Taking over-the-counter medications or prescription drugs prophylactically may help to stop the progression of a headache, but not always.  If we are looking to avoid additional headaches in the future, we need to act proactively, not reactively.  And because we now know that they can be exacerbated by blood sugar dysregulation.   

What do I mean by blood sugar dysregulation?  Well, hang with me here and see for yourself.  Do an internet search for “avoiding migraine” and here’s a list you’re likely to see: 

  • Avoid skipping meals 
  • Eat meals regularly 
  • Establish a regular sleep schedule 
  • Make sure you get enough sleep 
  • Take steps to avoid too much stress 
  • Limit your caffeine intake 
  • Make sure that you get enough exercise 
  • Lose weight if you’re overweight or obese [9] 

Most people who suffer from migraines will tell you these recommendations are minimally to moderately helpful, but with 39 million Americans still suffering from migraines, these aren’t addressing the root cause of the condition. 

But if you read between the lines, there is a hidden message encoded in a list like this.  What do all these recommendations have in common? 

Answer: They all are inextricably linked to metabolic flexibility.  

What the heck does that mean?  Let’s break it down to details you’re not likely to hear your healthcare provider talk about. 

In a nutshell, metabolic flexibility refers to the ability of your ability to switch between using glucose (i.e. sugars and carbohydrates) and fats [10].  If you have the flexibility, your body can easily derive energy from carbs or fats.  The analogy for healthy metabolic flexibility would be a hybrid car that switches between gasoline/petrol and an electric battery.  When this system starts to have problems, the car analogy is more like a large oil tanker hauling thousands of gallons worth of fuel.  Even though there are thousands of gallons in cargo, the engine can’t access that fuel source. There’s lots of fuel aboard without any practical way to access it. 


Migraines and Blood Sugar…AND seizures?! 

The research has confirmed that migraines are not just ordinary headaches, they are a neurological condition.
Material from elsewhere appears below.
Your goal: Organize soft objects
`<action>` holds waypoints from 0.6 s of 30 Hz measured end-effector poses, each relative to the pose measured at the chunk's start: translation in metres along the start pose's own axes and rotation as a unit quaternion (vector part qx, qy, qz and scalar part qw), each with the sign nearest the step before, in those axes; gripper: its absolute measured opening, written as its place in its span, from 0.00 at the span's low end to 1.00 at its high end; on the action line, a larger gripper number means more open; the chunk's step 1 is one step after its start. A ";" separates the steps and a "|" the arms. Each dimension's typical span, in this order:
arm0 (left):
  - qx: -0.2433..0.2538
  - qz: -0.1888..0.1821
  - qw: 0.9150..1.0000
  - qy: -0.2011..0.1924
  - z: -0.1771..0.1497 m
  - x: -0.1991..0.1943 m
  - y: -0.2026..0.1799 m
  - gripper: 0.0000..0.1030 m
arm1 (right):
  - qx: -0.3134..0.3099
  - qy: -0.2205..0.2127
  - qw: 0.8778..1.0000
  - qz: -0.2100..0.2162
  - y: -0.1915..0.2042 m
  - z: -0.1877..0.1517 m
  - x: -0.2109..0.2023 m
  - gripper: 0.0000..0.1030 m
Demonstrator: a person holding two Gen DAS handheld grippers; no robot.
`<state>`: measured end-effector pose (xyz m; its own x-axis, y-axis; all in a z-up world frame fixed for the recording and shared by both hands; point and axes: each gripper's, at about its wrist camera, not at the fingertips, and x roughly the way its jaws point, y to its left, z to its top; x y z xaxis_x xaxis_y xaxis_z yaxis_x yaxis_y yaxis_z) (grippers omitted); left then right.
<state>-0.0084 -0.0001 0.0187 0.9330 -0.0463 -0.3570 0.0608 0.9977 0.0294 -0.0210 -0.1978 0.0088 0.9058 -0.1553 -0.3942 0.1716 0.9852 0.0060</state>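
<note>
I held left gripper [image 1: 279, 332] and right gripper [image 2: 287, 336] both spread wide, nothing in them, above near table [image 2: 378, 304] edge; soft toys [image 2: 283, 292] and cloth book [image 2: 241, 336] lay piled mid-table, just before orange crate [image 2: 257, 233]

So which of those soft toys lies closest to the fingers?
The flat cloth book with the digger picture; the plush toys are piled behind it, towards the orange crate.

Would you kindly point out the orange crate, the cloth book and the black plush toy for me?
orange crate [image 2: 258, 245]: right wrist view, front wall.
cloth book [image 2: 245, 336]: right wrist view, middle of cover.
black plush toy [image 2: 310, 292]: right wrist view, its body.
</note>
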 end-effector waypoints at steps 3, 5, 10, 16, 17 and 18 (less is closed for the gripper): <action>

Seizures have signs and symptoms that are so similar to migraines, they are often misdiagnosed as ictal headaches.  There are even accounts of seizures that immediately follow a migraine.  Doctors are now calling this “migralepsy.”  In fact, migraines and seizures are thought to share similar causes by neurologists treating both with the same medications [11] [12]. 


What Does All This Have To Do With Managing Migraines?   
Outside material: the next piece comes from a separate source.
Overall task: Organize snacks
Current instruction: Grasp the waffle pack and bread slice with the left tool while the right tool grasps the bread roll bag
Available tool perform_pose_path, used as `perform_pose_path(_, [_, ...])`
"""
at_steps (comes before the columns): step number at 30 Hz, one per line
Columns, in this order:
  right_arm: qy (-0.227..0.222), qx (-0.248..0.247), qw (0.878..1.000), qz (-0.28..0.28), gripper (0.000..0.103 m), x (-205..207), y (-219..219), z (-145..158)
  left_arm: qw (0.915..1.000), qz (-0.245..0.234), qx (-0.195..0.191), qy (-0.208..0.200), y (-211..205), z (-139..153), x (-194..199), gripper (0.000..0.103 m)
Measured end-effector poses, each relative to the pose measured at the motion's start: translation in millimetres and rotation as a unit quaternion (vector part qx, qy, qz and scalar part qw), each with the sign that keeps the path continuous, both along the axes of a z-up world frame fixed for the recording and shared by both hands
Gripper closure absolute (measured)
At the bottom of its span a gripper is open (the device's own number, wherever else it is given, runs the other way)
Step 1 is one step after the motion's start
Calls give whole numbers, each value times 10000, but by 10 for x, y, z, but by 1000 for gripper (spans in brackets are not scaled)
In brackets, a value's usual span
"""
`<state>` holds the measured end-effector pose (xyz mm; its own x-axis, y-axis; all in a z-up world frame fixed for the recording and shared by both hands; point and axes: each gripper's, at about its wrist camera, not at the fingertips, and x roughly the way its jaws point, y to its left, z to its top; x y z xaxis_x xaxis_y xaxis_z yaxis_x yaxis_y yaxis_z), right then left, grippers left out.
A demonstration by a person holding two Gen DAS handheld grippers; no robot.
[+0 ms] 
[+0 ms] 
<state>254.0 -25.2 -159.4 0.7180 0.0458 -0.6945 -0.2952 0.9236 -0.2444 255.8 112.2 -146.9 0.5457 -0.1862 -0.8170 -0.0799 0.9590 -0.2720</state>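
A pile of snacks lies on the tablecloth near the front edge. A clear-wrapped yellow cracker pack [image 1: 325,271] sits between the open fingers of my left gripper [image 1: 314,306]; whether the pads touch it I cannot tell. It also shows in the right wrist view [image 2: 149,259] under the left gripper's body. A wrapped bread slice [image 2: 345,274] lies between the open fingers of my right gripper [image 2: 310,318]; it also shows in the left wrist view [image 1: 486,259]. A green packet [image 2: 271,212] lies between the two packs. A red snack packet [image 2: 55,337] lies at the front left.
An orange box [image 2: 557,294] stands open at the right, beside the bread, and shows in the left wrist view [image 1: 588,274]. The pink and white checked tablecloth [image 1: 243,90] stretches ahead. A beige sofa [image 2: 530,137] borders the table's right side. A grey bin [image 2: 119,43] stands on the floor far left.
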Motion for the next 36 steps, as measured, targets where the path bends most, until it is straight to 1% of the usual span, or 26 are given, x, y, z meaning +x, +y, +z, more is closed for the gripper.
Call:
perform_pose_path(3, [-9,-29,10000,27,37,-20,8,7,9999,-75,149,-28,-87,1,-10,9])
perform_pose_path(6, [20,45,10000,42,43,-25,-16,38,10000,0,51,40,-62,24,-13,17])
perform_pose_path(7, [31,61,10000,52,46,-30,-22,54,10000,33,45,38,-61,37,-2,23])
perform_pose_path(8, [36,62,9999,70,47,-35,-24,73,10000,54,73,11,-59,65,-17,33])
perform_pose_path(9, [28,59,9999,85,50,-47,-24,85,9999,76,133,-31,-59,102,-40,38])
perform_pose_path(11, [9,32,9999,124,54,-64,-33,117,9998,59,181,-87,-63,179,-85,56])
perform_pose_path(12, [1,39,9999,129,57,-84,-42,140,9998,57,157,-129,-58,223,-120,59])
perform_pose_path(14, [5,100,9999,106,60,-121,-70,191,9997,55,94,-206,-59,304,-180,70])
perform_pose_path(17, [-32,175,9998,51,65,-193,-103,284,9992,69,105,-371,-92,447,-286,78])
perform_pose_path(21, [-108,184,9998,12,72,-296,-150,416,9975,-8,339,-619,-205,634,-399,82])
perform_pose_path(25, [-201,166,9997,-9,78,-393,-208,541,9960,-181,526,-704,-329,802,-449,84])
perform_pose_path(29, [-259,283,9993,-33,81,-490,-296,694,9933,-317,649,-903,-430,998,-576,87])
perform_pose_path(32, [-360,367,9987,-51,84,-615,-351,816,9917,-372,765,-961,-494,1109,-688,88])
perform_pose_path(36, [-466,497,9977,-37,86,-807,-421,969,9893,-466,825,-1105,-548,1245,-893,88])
The connection lies within the metabolism of neurons…remember the whole metabolic flexibility thing?  In children with drug-resistant seizures, one of the most promising interventions we have is improving metabolic flexibility via the ketogenic diet.  The ketogenic diet is also the treatment of choice for seizures in the class of “glucose transporter type 1 deficiency syndrome” or GLUT1DS.  No anticonvulsant medication comes close [13].   

What should we be learning from all this? Before using pharmaceutical interventions with unintended consequences including sedation, cognitive impairment, tremors, and gastrointestinal side effects, we first need to address the basics of cellular metabolism [14] [15].  A low-cost, effective way to do this is purchasing a blood glucose monitor to periodically take note of your blood sugar levels around the time of your headache or migraine episodes.  It’s not fool-proof, but it is a helpful marker to help determine if and how your blood sugar is related to your health.  For determining what levels to aim for, see this article on the Basics of Blood Sugar Testing. 
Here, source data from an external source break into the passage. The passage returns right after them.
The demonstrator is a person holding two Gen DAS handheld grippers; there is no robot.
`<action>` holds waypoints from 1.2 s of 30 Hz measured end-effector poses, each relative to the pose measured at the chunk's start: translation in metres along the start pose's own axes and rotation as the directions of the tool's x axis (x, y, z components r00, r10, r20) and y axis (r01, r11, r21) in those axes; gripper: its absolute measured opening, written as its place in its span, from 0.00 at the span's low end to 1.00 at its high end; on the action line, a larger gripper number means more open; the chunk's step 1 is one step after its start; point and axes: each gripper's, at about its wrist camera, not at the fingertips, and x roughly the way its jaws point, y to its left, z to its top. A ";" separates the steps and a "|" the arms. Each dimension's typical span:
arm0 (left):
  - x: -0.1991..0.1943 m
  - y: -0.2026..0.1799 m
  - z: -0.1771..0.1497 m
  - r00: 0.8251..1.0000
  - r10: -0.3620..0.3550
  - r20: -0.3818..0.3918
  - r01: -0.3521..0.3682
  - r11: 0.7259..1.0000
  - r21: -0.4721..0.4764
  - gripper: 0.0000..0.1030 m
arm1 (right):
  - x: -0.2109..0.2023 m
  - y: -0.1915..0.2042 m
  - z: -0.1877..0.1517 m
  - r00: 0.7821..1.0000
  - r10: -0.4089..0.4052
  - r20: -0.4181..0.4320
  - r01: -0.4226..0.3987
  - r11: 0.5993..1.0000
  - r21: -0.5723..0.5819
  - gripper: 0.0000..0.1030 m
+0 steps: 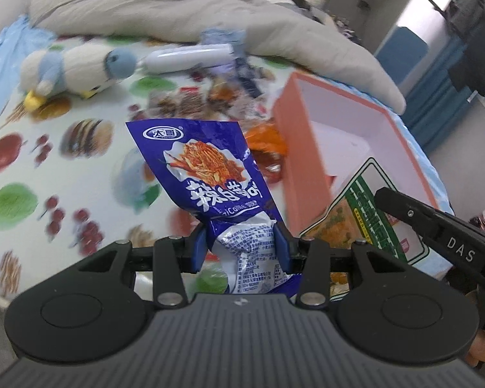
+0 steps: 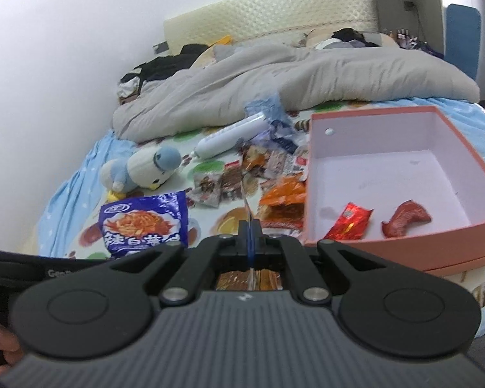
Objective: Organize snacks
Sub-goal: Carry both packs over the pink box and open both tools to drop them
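On the bed with its fruit-print sheet [image 1: 80, 168], the left tool [image 1: 242, 242] pinches a blue snack packet [image 1: 210, 168], long axis pointing away, the pink box [image 1: 365, 123] lying right; the right tool [image 2: 250, 236], nearer it, is pressed on a thin green-edged packet [image 1: 365, 213].

a blue snack bag [image 1: 210, 174] with white letters, an orange-pink box [image 2: 404, 245] that is white inside, a bed sheet [image 1: 80, 168] printed with fruit pictures, a grey blanket [image 2: 274, 77] and a blue and white toy bird [image 2: 142, 169] are seen.
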 end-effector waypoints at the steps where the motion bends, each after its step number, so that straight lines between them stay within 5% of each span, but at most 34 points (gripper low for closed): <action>1: 0.000 -0.007 0.005 1.000 -0.005 0.002 0.004 1.000 0.013 0.47 | -0.003 -0.004 0.004 1.000 -0.004 0.005 0.004 1.000 0.003 0.03; 21: 0.057 -0.148 0.134 0.991 -0.137 0.011 0.129 0.954 0.270 0.46 | -0.022 -0.114 0.122 0.978 -0.114 0.173 0.105 0.993 0.059 0.03; 36: 0.183 -0.179 0.161 0.974 -0.086 -0.208 0.145 0.948 0.284 0.47 | 0.072 -0.192 0.109 0.976 -0.202 -0.084 0.212 0.967 0.141 0.03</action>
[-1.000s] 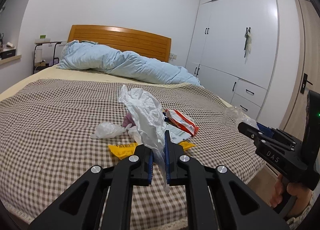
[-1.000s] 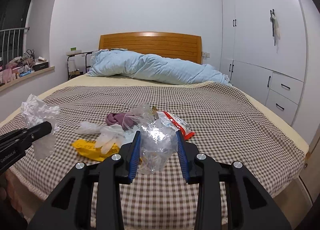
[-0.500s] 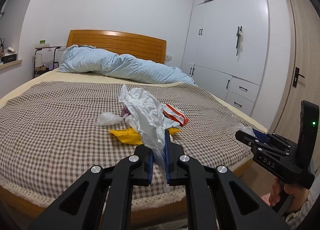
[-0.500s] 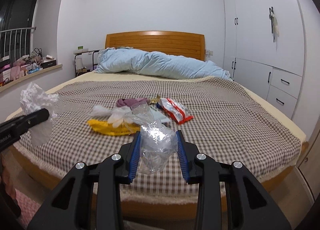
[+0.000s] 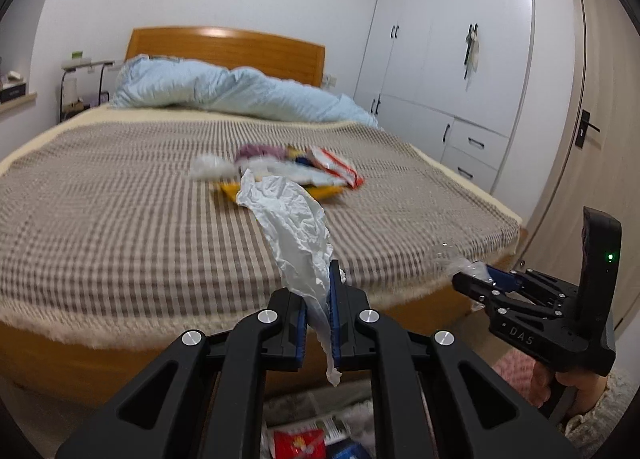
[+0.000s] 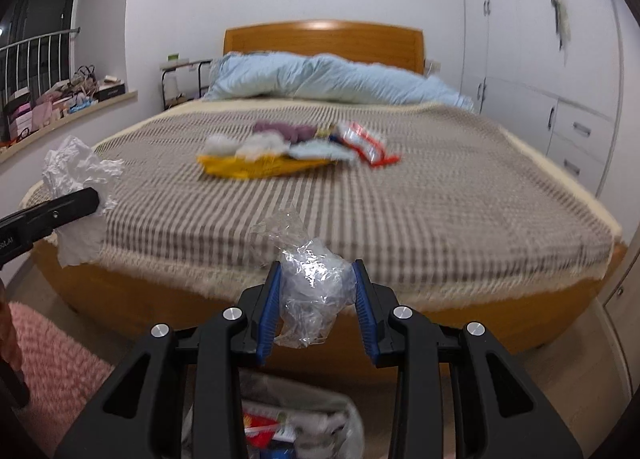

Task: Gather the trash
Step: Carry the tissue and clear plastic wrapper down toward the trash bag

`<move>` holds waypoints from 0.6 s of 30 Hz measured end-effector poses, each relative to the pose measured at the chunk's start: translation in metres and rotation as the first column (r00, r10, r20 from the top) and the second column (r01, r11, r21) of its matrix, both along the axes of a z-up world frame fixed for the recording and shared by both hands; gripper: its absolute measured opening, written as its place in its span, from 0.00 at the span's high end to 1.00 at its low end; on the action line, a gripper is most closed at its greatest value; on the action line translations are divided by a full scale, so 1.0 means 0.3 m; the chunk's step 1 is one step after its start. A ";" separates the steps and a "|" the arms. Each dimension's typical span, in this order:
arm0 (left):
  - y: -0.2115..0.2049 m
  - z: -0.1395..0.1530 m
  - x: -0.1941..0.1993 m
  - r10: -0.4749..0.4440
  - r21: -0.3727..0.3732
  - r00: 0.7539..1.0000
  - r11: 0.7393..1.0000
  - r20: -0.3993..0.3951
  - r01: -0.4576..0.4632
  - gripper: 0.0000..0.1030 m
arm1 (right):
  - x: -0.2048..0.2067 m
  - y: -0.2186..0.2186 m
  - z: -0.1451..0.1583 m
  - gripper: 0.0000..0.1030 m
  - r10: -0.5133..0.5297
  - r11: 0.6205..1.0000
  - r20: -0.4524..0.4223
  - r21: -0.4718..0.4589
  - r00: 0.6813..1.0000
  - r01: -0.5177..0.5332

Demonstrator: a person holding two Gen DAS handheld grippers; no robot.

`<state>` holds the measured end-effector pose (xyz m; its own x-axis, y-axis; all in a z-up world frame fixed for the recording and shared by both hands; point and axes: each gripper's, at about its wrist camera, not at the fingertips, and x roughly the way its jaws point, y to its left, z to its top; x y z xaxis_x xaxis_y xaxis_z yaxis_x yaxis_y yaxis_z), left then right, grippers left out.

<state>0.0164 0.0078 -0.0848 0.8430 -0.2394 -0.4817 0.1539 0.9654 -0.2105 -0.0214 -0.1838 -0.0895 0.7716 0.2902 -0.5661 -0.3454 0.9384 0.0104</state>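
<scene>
My left gripper point(image 5: 319, 299) is shut on a crumpled white plastic bag point(image 5: 294, 227) that rises from its blue pads and dangles below them. My right gripper point(image 6: 316, 291) is shut on a wad of clear crinkled plastic point(image 6: 310, 283). Both hang off the foot of the bed, above a bag of collected trash point(image 6: 276, 429) on the floor, which also shows low in the left view point(image 5: 312, 439). More trash lies mid-bed: a yellow wrapper point(image 6: 256, 167), a red and white packet point(image 6: 366, 143), white wads point(image 6: 222, 145) and a purple cloth point(image 6: 286, 129).
The bed point(image 6: 440, 187) has a brown checked cover, a fringed edge and a wooden frame. A blue duvet point(image 6: 328, 79) lies by the headboard. White wardrobes point(image 5: 460, 51) and a door point(image 5: 592, 139) stand right. A pink rug point(image 6: 48, 363) lies left on the floor.
Both grippers have pulled back off the bed and sunk lower, each still holding its piece. The bed's foot edge and the trash bag on the floor have come into view.
</scene>
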 end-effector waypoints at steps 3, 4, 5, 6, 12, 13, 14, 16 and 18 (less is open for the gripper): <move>-0.015 -0.051 -0.008 -0.010 0.006 0.999 1.000 -0.036 0.010 0.94 | -0.030 0.005 -0.050 0.67 0.016 1.000 -0.047 -0.002 0.999 -0.016; -0.021 -0.065 -0.011 -0.013 0.005 0.999 1.000 -0.047 0.014 0.94 | -0.041 0.008 -0.071 0.67 0.020 1.000 -0.064 -0.011 0.998 -0.021; -0.024 -0.077 -0.014 -0.016 0.005 0.998 1.000 -0.054 0.016 0.94 | -0.050 0.007 -0.090 0.67 0.022 1.000 -0.078 -0.018 0.997 -0.024; -0.028 -0.096 -0.017 -0.019 0.006 0.998 1.000 -0.066 0.020 0.94 | -0.055 0.006 -0.104 0.67 0.023 0.999 -0.090 -0.022 0.996 -0.025; -0.056 -0.216 -0.033 -0.043 0.025 0.994 0.999 -0.105 0.046 0.94 | -0.059 -0.005 -0.226 0.67 0.008 0.999 -0.190 -0.047 0.982 -0.017; -0.058 -0.253 -0.028 -0.046 0.028 0.990 0.998 -0.136 0.050 0.94 | -0.051 -0.003 -0.243 0.67 0.007 0.998 -0.201 -0.056 0.980 -0.019; -0.061 -0.278 -0.026 -0.046 0.031 0.987 0.998 -0.157 0.052 0.94 | -0.047 -0.002 -0.264 0.67 0.008 0.998 -0.217 -0.060 0.976 -0.021; -0.063 -0.317 -0.019 -0.046 0.042 0.981 0.998 -0.191 0.055 0.94 | -0.040 -0.002 -0.295 0.67 0.008 0.998 -0.235 -0.066 0.972 -0.024; -0.062 -0.344 -0.017 -0.044 0.055 0.976 0.997 -0.213 0.057 0.94 | -0.032 -0.002 -0.322 0.67 0.008 0.998 -0.256 -0.065 0.967 -0.026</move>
<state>0.0113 -0.0108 -0.1880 0.7080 -0.2443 -0.6626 0.1610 0.9694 -0.1853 -0.0310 -0.1843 -0.1862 0.5938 0.2563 -0.7627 -0.3554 0.9340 0.0372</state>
If you notice your blood sugar levels are out of range on a regular basis, you may have more serious blood sugar dysfunction going on.  Addressing this through nutrient dense, whole foods, physical activity, sleep, and stress management are the broad categories that are most helpful when starting off.  For many people this may be enough to correct the problem, while others may need a more individualized, functional medicine approach.